Timeline of U.S. Census data on same-sex married households from 1995-2020. Please click on the chart to view it at a higher resolution.
U.S. Censes Bureau, The Context and Evolution of Data Collection for Same-Sex Married Couple Households, generated by Danielle Taylor, census.gov (2020).
Many fairly recent scholars and historians of LGBT history and the history of marriage have argued that trends in U.S. history did not suggest the impending legalization of same-sex marriage. For example, historian Stephanie Coontz concluded her history of marriage with, “In the short run, the United States is unlikely to join Belgium, the Netherlands, and Canada in legalizing same-sex marriage.” It is not surprising that scholars such as Coontz made these claims, given the legal circumstances during their context: “By the end of 2004, forty-three states had passed statutes limiting marriage to a man and a woman, and eleven had enshrined this definition in their constitutions.” (5), However, the changing attitudes on same-sex marriage in U.S. history have not followed a line of linear progression, meaning that same-sex marriage was not simply gradually increasingly tolerated over time; this paper will demonstrate how the status of same-sex marriage has fluctuated over time based on other social conditions. The changing definition of marriage and the growing importance of sexuality over U.S. history impacted both social attitudes and legal policy surrounding same-sex marriage.
Annie Fields and Sarah Orne Jewett, 148 Charles St., Boston, 1900-1909, Historic New England General photographic collection, DigitalID 000225, https://www.historicnewengland.org/explore/collections-access/capobject/?refd=PC001.02.03.TMP.047.
The prevalence of the traditional domestic household structure as well as the lack of sexuality binary during the 19th and early 20th centuries allowed for women to live in domestic, monogamous relationships that essentially mirrored common law marriages. Often called Boston Marriages, maiden women could live together as a respected platonic couple in the eyes of their community. For example, writers Annie Fields and Sarah Orne Jewett lived together around the 1880s and can be seen photographed in the home they shared in Boston. In addition, from 1807-1851 two women, Charity Bryant and Sylvia Drake, lived together as a married couple in Vermont. Ample evidence of their romantic relationship and its recognition by their community, including letters and poetry by the couple, were documented by their biographer and historian Rachel Hope Cleves. Because Fields and Jewett supported themselves as writers, Bryant as a tailor, and Drake as a teacher, these women had the financial freedom to build homes together. According to Cleves, another factor that allowed for Charity and Sylvia and other women like them to live in seemingly surprising normalcy was the fact that romantic friendships between women were very common at this time.
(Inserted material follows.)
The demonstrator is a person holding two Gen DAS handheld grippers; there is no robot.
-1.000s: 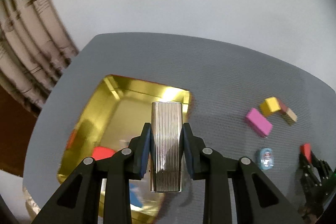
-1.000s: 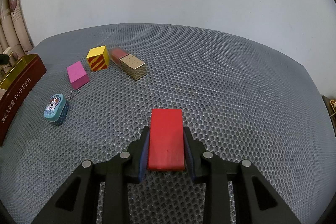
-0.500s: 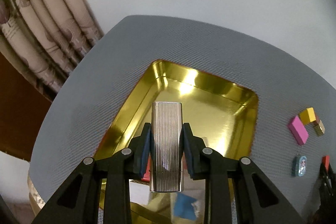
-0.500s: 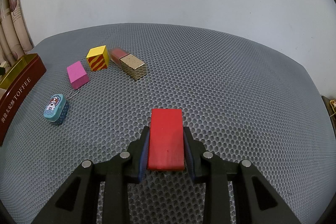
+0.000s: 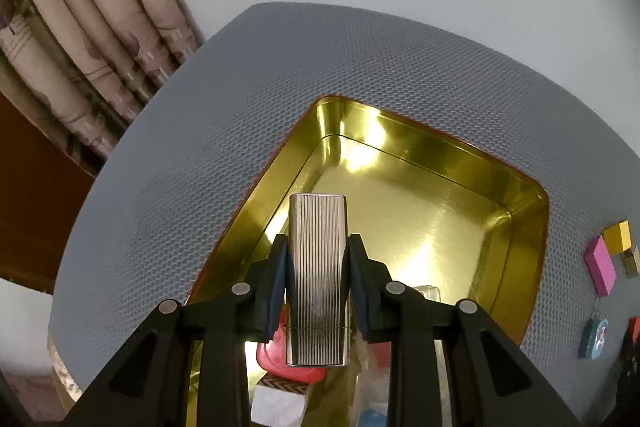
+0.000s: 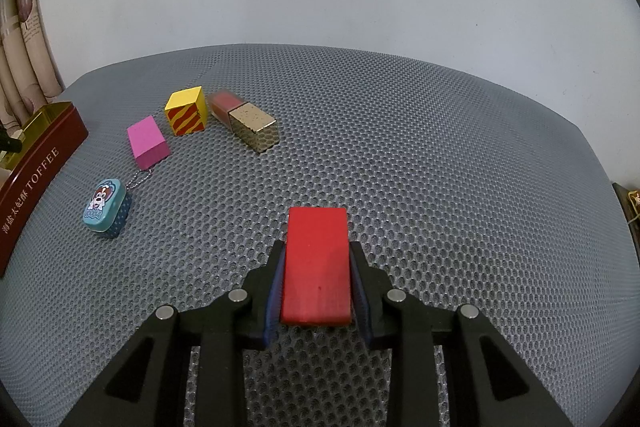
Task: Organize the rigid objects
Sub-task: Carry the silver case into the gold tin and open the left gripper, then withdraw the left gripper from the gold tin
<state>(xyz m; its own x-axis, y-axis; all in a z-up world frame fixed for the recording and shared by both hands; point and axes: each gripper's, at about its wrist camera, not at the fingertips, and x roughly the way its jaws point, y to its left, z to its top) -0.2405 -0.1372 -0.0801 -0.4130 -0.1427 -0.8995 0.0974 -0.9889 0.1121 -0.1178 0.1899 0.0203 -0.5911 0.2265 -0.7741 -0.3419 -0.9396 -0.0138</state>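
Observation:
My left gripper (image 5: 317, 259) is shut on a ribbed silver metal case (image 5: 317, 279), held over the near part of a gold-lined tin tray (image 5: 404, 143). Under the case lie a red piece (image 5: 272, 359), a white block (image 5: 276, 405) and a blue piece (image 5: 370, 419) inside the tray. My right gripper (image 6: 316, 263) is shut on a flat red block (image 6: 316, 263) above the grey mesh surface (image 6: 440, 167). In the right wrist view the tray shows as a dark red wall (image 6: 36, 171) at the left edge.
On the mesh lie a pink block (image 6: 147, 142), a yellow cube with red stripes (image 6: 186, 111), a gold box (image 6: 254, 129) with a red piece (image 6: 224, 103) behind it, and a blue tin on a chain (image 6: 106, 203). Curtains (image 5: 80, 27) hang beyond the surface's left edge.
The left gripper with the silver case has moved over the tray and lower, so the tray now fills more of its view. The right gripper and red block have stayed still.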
Romantic friendships between women often arose naturally out of the social conditions that dictated that women spent much of their time with other women. Cleves writes that “romantic friendships did not often provoke a community’s concerns about illicit sexuality, in part because sexual feelings were not strictly coupled with romantic feelings the way they would be later in the nineteenth century.” (6) Women were increasingly viewed as sexless, delicate, and chaste during the turn of the 19th century, so onlookers could likely not envision intimacy between two women. Regardless, the committed companionship shared by Charity and Sylvia functioned as a marriage – Charity Bryant even marked the anniversary of the day they became “help-meets [mates] and companions” (7) – and was widely regarded as one, as a neighbor of theirs was recorded saying it was “as if Miss Bryant and Miss Drake were married to each other.” (8) With the acceptance of their community and the financial and practical means to together, these women faced no formal social barriers, and the only barrier preventing them from officially living as a married couple was the law.
The cover page of a 1972 edition of The Ladder, one of the country's early lesbian magazines.
"The Ladder." The Ladder, vol. 16, no. 11-12, August-September, 1972, p. [1]. Archives of Sexuality and Gender.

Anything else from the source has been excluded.